Figure 5. Model for PP2A function in mitotis and centrosome behaviour in concert with Greatwall and Polo.

The gain-of-function gwl^Scant phenotype is suppressed by partial loss of endos function and enhanced by partial loss of function of either the catalytic or Twins/B55 regulatory subunit of PP2A. Moreover, the mitotic defects of endos knockdown can be suppressed by knockdown of the catalytic or Twins/B55 regulatory subunit of PP2A but not the widerborst, B′ or B″ regulatory subunits. This together with biochemical data is in accord with a model whereby Greatwall phosphorylates Endos to convert it into an inhibitor of PP2A (specifically of the holoenzyme having the Twins/B55 subunit). PP2A is known to dephosphorylate Cdk1 substrates , , . Thus inhibition of PP2A by phosphorylated Endos promotes the mitotic state when Cdk1 substrates are highly phosphorylated. The phenotype resulting from a gain-of-function allele of the Greatwall kinase is manifest only in the presence of reduced Polo levels, suggesting that Greatwall can negatively regulate Polo function. However, Polo function is also required for the mitotic state. (A) Our model accommodates the paradox and the enhancement of female sterility in twins/polo¹¹ transheterozygotes. This is because Polo binds to one set of targets that have been phosphorylated by Cdk1, exemplified by protein X in this diagram, and another set for which phospho-priming is not required, exemplified by protein Y . Thus outside of true M-phase, PP2A promotes the dephosphorylation of Cdk1 substrates enabling Polo to bind to and function with its mitotic exit and interphase partners. (B) The loss of centrosomes from the nuclear envelope in embryos derived from polo gwl^Scant mothers appears to reflect a tip in the balance of Polo's late mitotic/interphase functions in favour of its early mitotic functions.

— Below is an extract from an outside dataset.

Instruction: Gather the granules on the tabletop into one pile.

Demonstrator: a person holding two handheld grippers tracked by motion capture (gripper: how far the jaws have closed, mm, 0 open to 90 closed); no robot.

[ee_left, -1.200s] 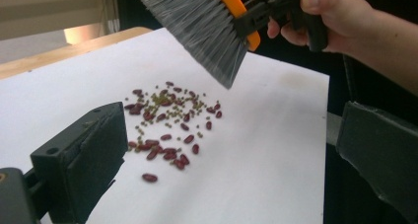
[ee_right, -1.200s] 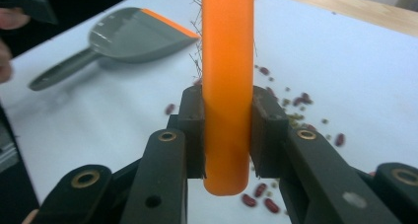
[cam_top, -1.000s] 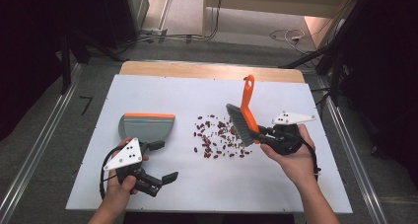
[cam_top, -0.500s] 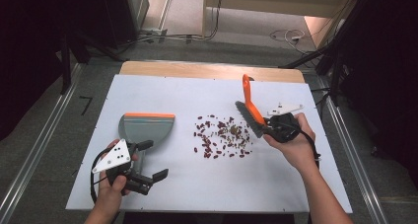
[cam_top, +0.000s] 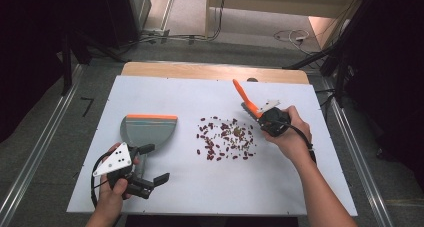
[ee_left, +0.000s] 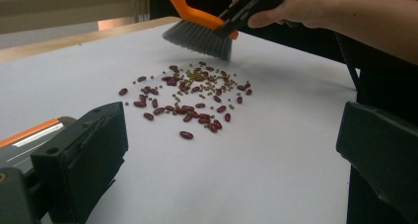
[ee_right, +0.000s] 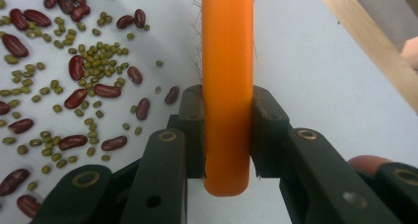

The function of Polo in regulating centrosome attachment to the nuclear envelope is seen as being positively regulated by PP2A. This phosphatase brings about dephosphorylation of protein Y enabling it to bind to Polo kinase to execute this function. Inappropriate activity of Greatwall^Scant leads to depression of PP2A activity via Endos and so reduces the interaction between Polo and protein Y. Conversely it increases Polo's interactions with protein X. Greatwall^Scant activity thus favours Polo's M phase functions and centrosome attachment to the nuclear envelope is particularly sensitive to this shift in the balance of Polo's functional activities.